WHAT IS NEEDED:
Leave out the pictures and repeat the data exactly.

*** DATA Section Begins ***

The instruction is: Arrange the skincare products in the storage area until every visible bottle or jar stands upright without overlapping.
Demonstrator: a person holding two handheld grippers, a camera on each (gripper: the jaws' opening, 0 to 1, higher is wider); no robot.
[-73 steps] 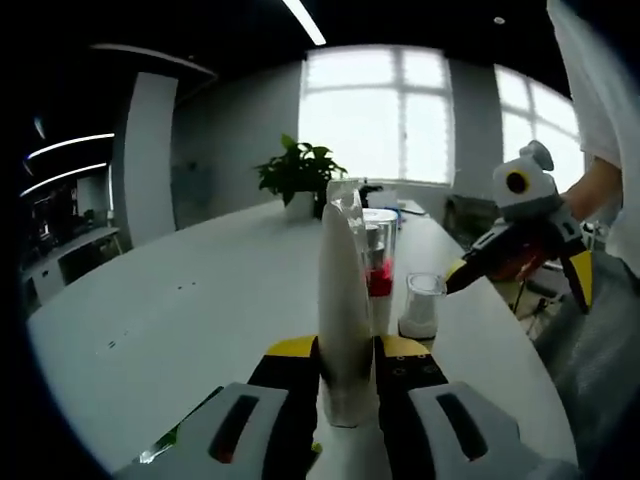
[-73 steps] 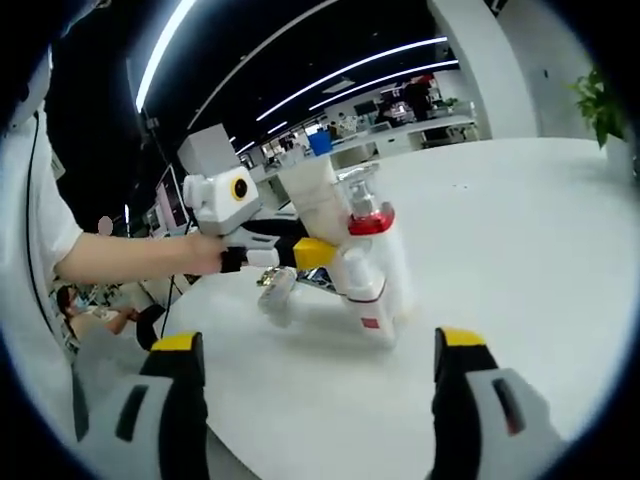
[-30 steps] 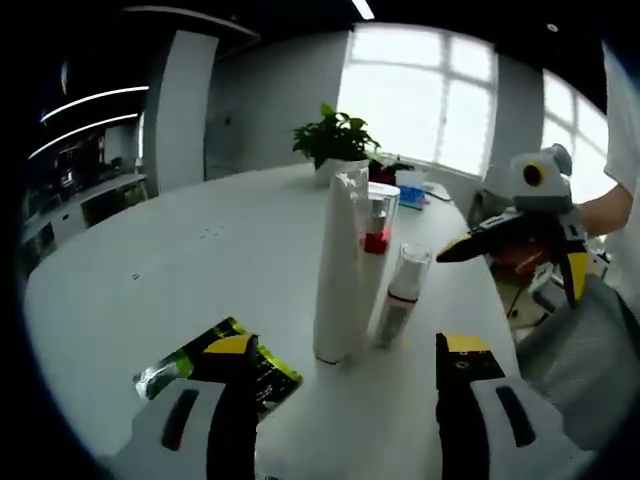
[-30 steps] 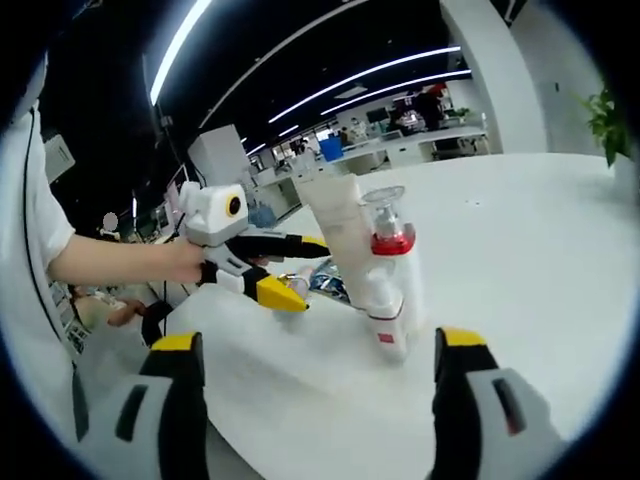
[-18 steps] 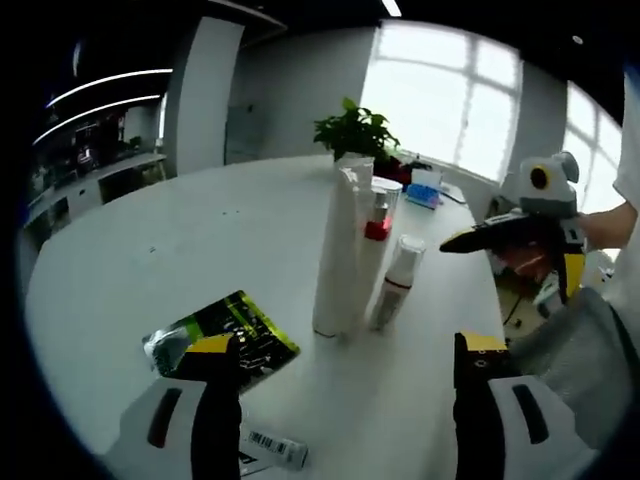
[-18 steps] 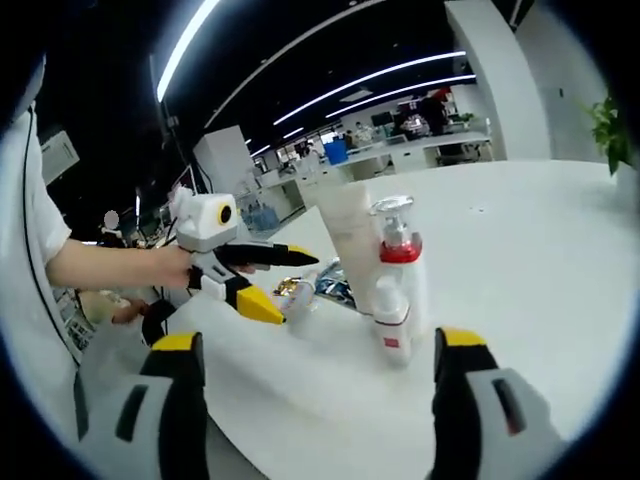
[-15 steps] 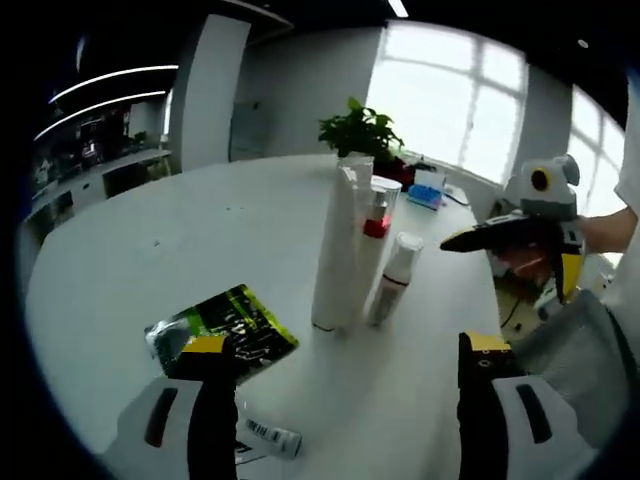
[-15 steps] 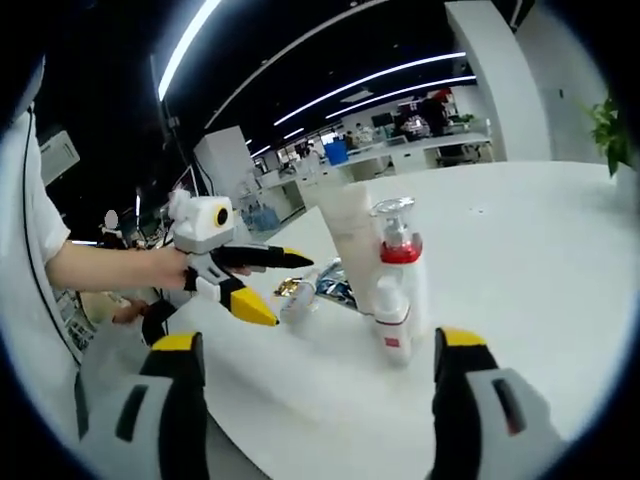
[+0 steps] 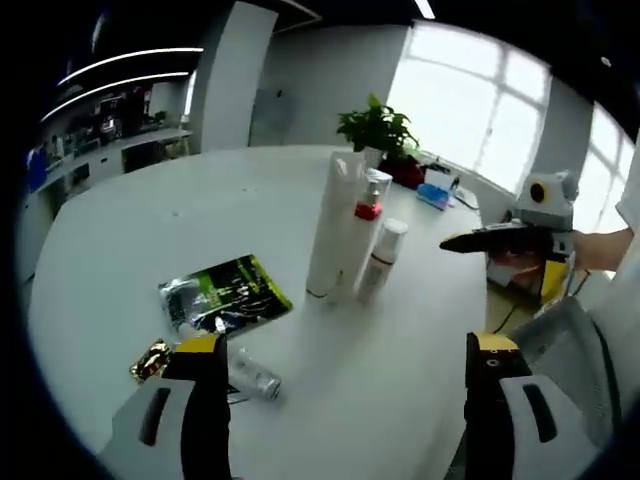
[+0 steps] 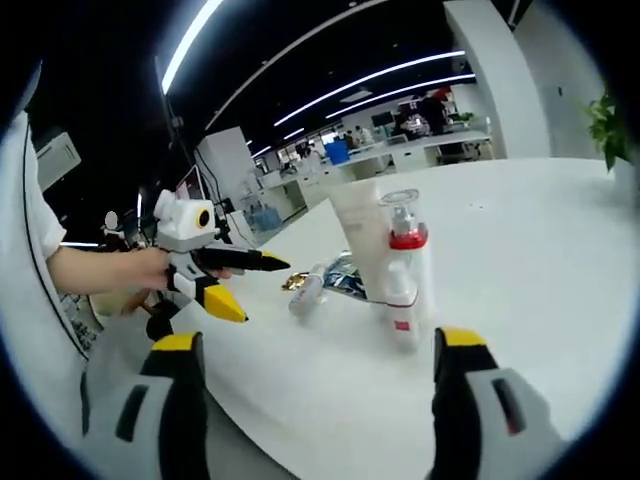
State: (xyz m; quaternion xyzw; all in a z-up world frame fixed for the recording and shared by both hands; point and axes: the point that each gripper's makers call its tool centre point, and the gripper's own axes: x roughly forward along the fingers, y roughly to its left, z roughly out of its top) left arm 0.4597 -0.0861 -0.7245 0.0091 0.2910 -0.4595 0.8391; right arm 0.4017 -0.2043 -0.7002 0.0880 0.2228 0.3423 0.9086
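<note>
Skincare products stand clustered on the white table [image 9: 120, 260]: a tall white tube [image 9: 328, 240], a clear pump bottle with a red collar [image 9: 361, 232] just behind it, and a smaller white bottle [image 9: 374, 262] close beside both. All three are upright. Nearer the left hand-held gripper [image 9: 345, 385], a small bottle [image 9: 252, 374] lies on its side next to a green-and-black sachet [image 9: 226, 295] and a gold packet [image 9: 151, 361]. The left hand-held gripper is released, jaws wide apart, gripping nothing. The right hand-held gripper [image 10: 318, 378] is likewise released and empty, well short of the cluster.
</note>
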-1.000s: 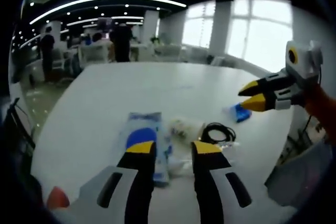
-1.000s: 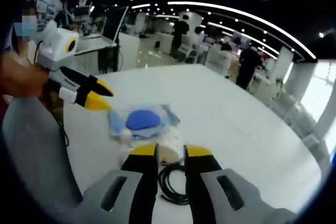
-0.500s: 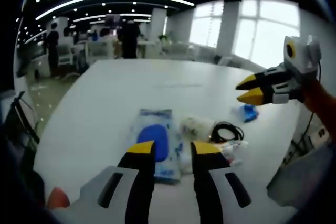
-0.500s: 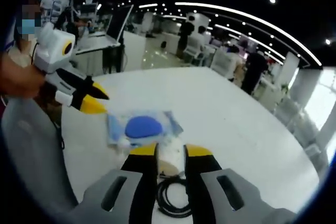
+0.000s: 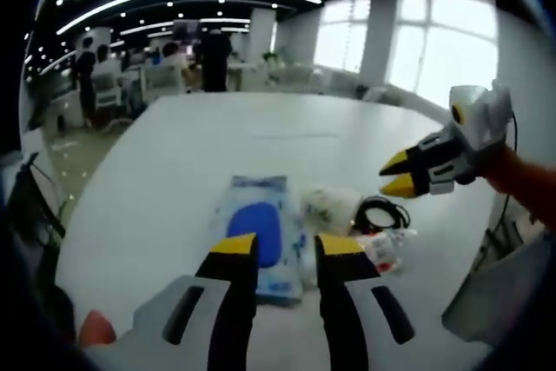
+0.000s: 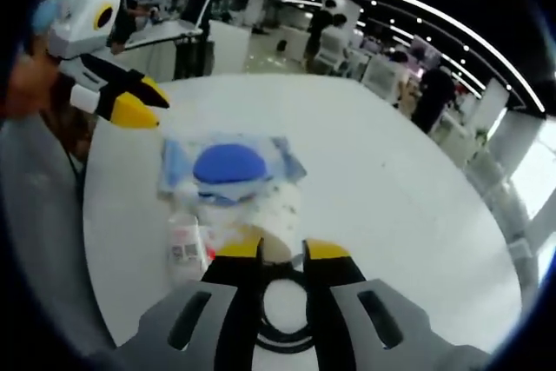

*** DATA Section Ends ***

REPLY:
The instruction is: Arrange the skincare products in the storage area until every visible bottle or jar stands upright without overlapping.
Demonstrator: a person holding two handheld grippers, a camera on each (gripper: the jaws' opening, 0 to 1, higher is wider); no robot.
[-73 steps] 
[-73 steps] 
[-30 steps] 
[-30 steps] 
[-18 steps] 
[-18 steps] 
[-15 steps] 
[-15 steps] 
[+0 steps] 
[+0 steps] 
State: (xyz m; quaternion xyzw; all in a z-up world frame fixed for the recording and shared by both hands; point and axes: the point that each gripper's makers call its tool centre point, and the gripper's own axes: x roughly forward along the fingers, y roughly to its left, z roughly out of its top) left arm 0.4597 -0.0861 -0.7245 0.0091 0.2910 -0.4595 0.8391; right arm 0.4017 -0.2043 -0.7002 0.0880 0.2228 0.3423 0.9086
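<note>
Skincare products stand clustered on the white table [image 9: 120, 260]: a tall white tube [image 9: 328, 240], a clear pump bottle with a red collar [image 9: 361, 232] just behind it, and a smaller white bottle [image 9: 374, 262] close beside both. All three are upright. Nearer the left hand-held gripper [image 9: 345, 385], a small bottle [image 9: 252, 374] lies on its side next to a green-and-black sachet [image 9: 226, 295] and a gold packet [image 9: 151, 361]. The left hand-held gripper is released, jaws wide apart, gripping nothing. The right hand-held gripper [image 10: 318, 378] is likewise released and empty, well short of the cluster.
</note>
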-1.000s: 
-1.000s: 
-0.500s: 
-0.500s: 
+0.000s: 
+0.000s: 

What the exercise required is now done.